24 Trataremos da crítica ao sistema nervoso conceitual na seção 2.2. Na seção 3.2, por sua vez, discutiremos

79 similar responses, he has gone to the refrigerator and found beer (pp. 213-214, itálico adicionado).

Para o behaviorismo radical, o significado do comportamento não deve ser encontrado nas características intrínsecas dos estímulos, das respostas e dos eventos neurofisiológicos que compõem uma relação comportamental. O significado estaria nas próprias contingências que controlam o comportamento (Abib, 1994; Moore, 2008; Skinner, 1945, 1957, 1974; Zilio, 2010). Assim afirma Skinner (1957): “[…] meaning is not a property of behavior as such but of the conditions under which behavior occurs” (pp. 13-14). Ora, estudar tais condições é o objetivo da análise do comportamento (Skinner, 1953/1965, 1966c). Pode-se dizer que, de certo modo, a análise do comportamento seria a ciência do significado; e por ser tal ciência, cabe a ela informar às neurociências a função dos mecanismos neurofisiológicos – dar sentido aos seus dados à luz das relações comportamentais.

O significado da frase “Há cerveja no refrigerador” não está nas propriedades físicas do estímulo sonoro que a compõe, tampouco está nas modificações fisiológicas do ouvinte, resultantes de seu aparato auditivo. O neurofisiologista encarregado de estudar o sistema auditivo não estuda o significado da sentença.

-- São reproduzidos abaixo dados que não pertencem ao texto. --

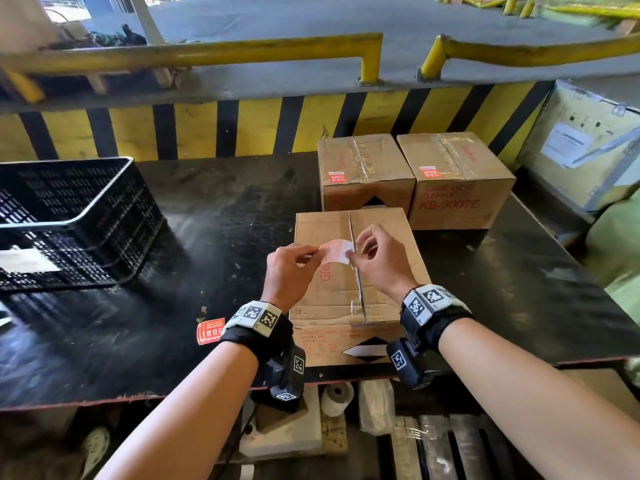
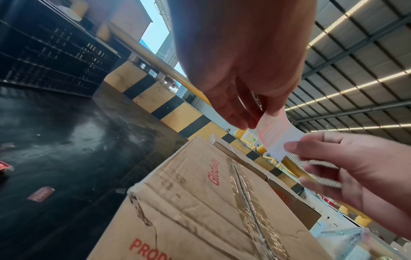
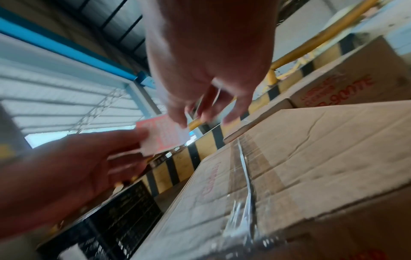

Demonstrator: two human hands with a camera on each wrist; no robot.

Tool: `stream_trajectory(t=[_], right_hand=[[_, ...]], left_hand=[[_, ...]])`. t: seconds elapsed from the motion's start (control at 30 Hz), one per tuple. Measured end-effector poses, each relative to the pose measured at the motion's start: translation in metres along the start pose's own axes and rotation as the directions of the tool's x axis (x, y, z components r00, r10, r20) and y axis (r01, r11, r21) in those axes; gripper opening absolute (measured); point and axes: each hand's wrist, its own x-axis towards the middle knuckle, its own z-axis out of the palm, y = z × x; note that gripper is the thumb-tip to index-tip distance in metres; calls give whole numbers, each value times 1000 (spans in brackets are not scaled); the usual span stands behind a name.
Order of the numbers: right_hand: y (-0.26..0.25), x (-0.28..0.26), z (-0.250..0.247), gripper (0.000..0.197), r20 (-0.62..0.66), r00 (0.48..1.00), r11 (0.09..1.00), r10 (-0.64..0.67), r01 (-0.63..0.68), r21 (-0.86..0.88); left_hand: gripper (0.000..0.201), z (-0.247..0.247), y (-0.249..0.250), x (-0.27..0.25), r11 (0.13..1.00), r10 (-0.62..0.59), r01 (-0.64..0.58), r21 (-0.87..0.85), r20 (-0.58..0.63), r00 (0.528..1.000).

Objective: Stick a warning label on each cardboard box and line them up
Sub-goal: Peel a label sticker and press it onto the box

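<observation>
A taped cardboard box (image 1: 388,271) stands at the table's near edge, its top bare of any label. Above it both hands hold one red-and-white warning label (image 1: 335,251) (image 2: 274,133) (image 3: 165,135). My left hand (image 1: 294,268) pinches its left end, and my right hand (image 1: 372,258) pinches its right end. Behind stand two more boxes side by side, the left one (image 1: 363,171) and the right one (image 1: 457,178), each with a red label on top. A spare red label (image 1: 210,331) lies flat on the table by my left wrist.
A black slatted crate (image 1: 69,220) sits on the dark table (image 1: 225,220) at the left. A yellow-and-black striped wall (image 1: 242,129) runs along the back. A pale wrapped crate (image 1: 588,147) stands at the far right. Rolls and bags lie under the table edge.
</observation>
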Motion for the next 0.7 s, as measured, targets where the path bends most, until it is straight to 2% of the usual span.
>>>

Este estaria nas contingências estabelecidas pela comunidade verbal. O ouvinte “entende” o que o falante diz por conta de sua história de interação com o ambiente, verbal e não verbal, formado por cervejas, refrigeradores, palavras faladas e escritas, e as inúmeras possibilidades de relações entre esses eventos. Em síntese, o significado do comportamento está na própria relação que o define, e não nas propriedades físicas dos eventos que o constitui.

Dessa forma, quando neurocientistas afirmam estudar, por exemplo, os mecanismos neurofisiológicos do condicionamento de “medo” (e.g., Dityatev & Bolshakov, 2005; Kim & Jung, 2006; Maren, 2001, 2003), só é possível fazê-lo por conta de relações comportamentais específicas que dão sentido, mesmo que arbitrário, aos mecanismos estudados. Nesse caso,

80 tais relações normalmente envolvem condicionamento respondente e pareamento entre estímulos neutros e estímulos aversivos. Seria inconcebível sustentar, por exemplo, que a amígdala tem função central no estabelecimento do “medo” em organismos (cf. Dityatev & Bolshakov, 2005) sem termos antes relações comportamentais arbitrariamente tomadas como exemplos de situações que envolvem “medo”.

Nesta seção apresentamos três críticas de Skinner às neurociências; todas relacionadas à definição relacional do comportamento: (1) as relações comportamentais não são definidas pelos eventos neurofisiológicos que as acompanham; (2) qualquer tentativa de definir relações comportamentais a partir de eventos neurofisiológicos acaba por restringir a definição para os casos em que somente ocorreriam tais modificações; e (3) não é possível capturar o significado do comportamento a partir de dados neurofisiológicos. Pelo contrário, é a análise do comportamento, a ciência do significado, que dá sentido aos mecanismos neurofisiológicos.